- [What is being asked]: Any picture in the data below gets skipped; print all the rest exactly.
★ ★ ★ ★ ★
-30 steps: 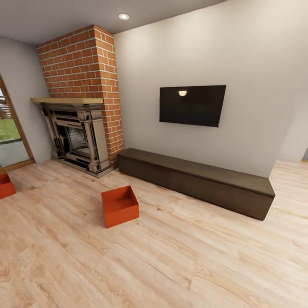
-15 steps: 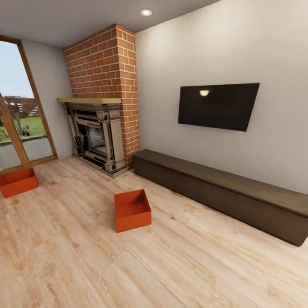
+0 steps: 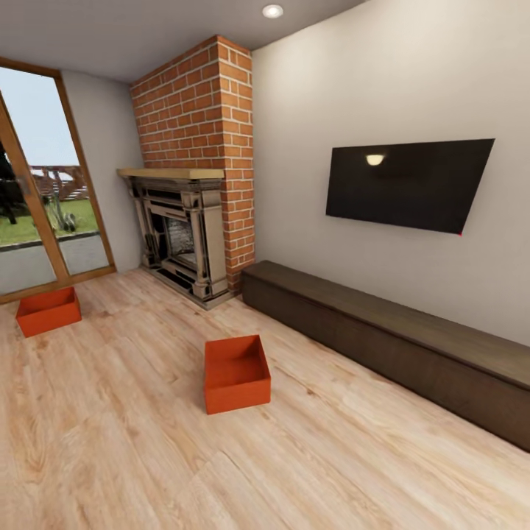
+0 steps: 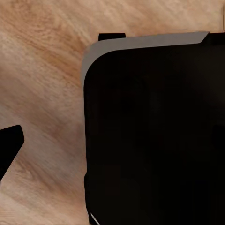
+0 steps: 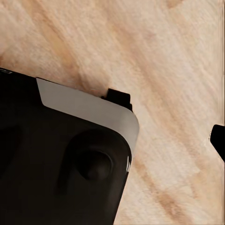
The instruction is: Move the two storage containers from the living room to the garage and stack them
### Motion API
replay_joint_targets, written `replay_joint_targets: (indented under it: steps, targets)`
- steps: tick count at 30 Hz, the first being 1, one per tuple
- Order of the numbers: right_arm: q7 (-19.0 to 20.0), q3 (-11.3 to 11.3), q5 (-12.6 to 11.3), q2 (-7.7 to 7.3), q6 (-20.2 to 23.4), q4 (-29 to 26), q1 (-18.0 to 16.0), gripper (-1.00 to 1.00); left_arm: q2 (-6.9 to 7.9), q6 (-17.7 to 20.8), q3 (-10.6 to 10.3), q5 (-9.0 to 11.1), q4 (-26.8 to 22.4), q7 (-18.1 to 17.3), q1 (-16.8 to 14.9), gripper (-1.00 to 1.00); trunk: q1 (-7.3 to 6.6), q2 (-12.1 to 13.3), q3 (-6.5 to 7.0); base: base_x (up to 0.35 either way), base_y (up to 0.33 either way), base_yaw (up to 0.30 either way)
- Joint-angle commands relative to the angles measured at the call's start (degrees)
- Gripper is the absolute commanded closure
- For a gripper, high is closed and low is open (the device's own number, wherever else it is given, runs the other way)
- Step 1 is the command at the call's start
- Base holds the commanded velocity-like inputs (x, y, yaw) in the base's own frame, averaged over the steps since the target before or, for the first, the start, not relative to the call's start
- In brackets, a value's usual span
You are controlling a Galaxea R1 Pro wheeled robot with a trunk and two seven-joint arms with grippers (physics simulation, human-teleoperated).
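Looking ahead from the head view, we see the living room: two red-orange storage containers sit on the light wood-plank floor [image 3: 147, 442]. The nearer container [image 3: 236, 373] is at about 12 o'clock from us, open top up, plain tapered walls, standing alone in the middle of the planks. The farther container [image 3: 49, 311] lies at about 10 o'clock, just in front of the wood-framed glass door [image 3: 44, 213], well apart from the first.

Beyond the nearer bin, the brick fireplace [image 3: 195, 191] rises to the ceiling, with a dark stone surround and a pale wooden mantel. To its right, at 1 to 2 o'clock, a long low dark-wood cabinet [image 3: 390, 338] runs along the white wall, and a black flat television [image 3: 408, 184] hangs above it. A round recessed light [image 3: 272, 11] glows in the ceiling. Nothing stands between us and either bin.

The wrist views give what the head view lacks: the robot's own body. In the left wrist view a large black rounded panel with a grey edge [image 4: 150, 131] covers much of the wood grain beneath. In the right wrist view a similar black housing with a grey rim [image 5: 61, 159] hangs over the planks. We cannot tell how the jaws of either gripper stand.
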Motion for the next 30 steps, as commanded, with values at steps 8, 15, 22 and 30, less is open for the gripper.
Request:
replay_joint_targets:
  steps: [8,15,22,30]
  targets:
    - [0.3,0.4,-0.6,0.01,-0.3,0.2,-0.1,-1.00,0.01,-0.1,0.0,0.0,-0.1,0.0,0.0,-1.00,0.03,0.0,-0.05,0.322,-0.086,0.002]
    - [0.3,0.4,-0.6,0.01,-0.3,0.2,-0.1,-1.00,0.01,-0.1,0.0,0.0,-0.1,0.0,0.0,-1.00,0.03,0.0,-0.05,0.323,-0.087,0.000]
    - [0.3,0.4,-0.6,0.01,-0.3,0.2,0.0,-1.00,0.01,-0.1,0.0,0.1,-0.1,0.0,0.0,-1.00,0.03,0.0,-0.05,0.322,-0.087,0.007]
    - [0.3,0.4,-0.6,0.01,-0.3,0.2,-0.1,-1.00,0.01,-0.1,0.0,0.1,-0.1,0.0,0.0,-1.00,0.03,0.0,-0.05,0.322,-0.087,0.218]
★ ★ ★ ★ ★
- [Task solution]:
-30 steps: 
-15 steps: 
+0 steps: 
+0 steps: 
+0 steps: 
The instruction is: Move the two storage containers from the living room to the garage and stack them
### Motion API
replay_joint_targets, written `replay_joint_targets: (indented under it: steps, targets)`
- steps: tick count at 30 Hz, the first being 1, one per tuple
- Order of the numbers: right_arm: q7 (-19.0 to 20.0), q3 (-11.3 to 11.3), q5 (-12.6 to 11.3), q2 (-7.7 to 7.3), q6 (-20.2 to 23.4), q4 (-29 to 26), q1 (-18.0 to 16.0), gripper (-1.00 to 1.00); left_arm: q2 (-6.9 to 7.9), q6 (-17.7 to 20.8), q3 (-10.6 to 10.3), q5 (-9.0 to 11.1), q4 (-26.8 to 22.4), q7 (-18.1 to 17.3), q1 (-16.8 to 14.9), gripper (-1.00 to 1.00); trunk: q1 (-7.3 to 6.6), q2 (-12.1 to 13.3), q3 (-6.5 to 7.0); base: base_x (up to 0.35 either way), base_y (up to 0.33 either way), base_yaw (up to 0.30 either way)
- Joint-angle commands relative to the angles measured at the call's start (degrees)
- Gripper is the absolute commanded closure
- For a gripper, high is closed and low is open (the device's own number, wherever else it is given, runs the other way)
- Step 1 is the command at the call's start
- Base holds the commanded velocity-like inputs (x, y, yaw) in the base's own frame, averaged over the steps since the target before or, for the first, the start, not relative to the call's start
- In brackets, a value's usual span
You are controlling a Galaxea R1 Pro wheeled robot with a trunk and two seven-joint arms with grippers (physics simulation, human-teleoperated).
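Looking ahead from the head view, we see the living room: two red-orange storage containers sit on the light wood-plank floor [image 3: 147, 442]. The nearer container [image 3: 236, 373] is at about 12 o'clock from us, open top up, plain tapered walls, standing alone in the middle of the planks. The farther container [image 3: 49, 311] lies at about 10 o'clock, just in front of the wood-framed glass door [image 3: 44, 213], well apart from the first.

Beyond the nearer bin, the brick fireplace [image 3: 195, 191] rises to the ceiling, with a dark stone surround and a pale wooden mantel. To its right, at 1 to 2 o'clock, a long low dark-wood cabinet [image 3: 390, 338] runs along the white wall, and a black flat television [image 3: 408, 184] hangs above it. A round recessed light [image 3: 272, 11] glows in the ceiling. Nothing stands between us and either bin.

The wrist views give what the head view lacks: the robot's own body. In the left wrist view a large black rounded panel with a grey edge [image 4: 150, 131] covers much of the wood grain beneath. In the right wrist view a similar black housing with a grey rim [image 5: 61, 159] hangs over the planks. We cannot tell how the jaws of either gripper stand.
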Motion for the next 30 steps, as commanded, with values at steps 8, 15, 22 and 30, less is open for the gripper.
Request:
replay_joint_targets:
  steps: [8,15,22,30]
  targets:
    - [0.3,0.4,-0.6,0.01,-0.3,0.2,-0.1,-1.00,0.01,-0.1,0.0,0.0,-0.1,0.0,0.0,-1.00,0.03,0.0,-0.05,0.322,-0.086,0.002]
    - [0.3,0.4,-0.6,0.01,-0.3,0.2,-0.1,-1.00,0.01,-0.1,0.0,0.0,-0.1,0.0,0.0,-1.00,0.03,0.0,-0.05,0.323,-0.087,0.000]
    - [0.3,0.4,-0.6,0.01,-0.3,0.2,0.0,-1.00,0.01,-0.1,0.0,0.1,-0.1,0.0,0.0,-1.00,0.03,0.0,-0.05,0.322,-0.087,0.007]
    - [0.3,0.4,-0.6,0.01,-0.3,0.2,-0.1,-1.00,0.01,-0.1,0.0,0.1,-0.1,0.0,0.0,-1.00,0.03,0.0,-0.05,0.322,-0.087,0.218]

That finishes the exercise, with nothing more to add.